§ **WHAT IS REQUIRED**
Would you please repeat the data exactly as given?

§ **DATA EXCERPT**

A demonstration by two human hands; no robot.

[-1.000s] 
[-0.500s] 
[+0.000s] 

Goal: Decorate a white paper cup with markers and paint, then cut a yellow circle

§ **EXERCISE RESPONSE**
A demonstration by two human hands; no robot.

[-1.000s] 
[-0.500s] 
[+0.000s] 

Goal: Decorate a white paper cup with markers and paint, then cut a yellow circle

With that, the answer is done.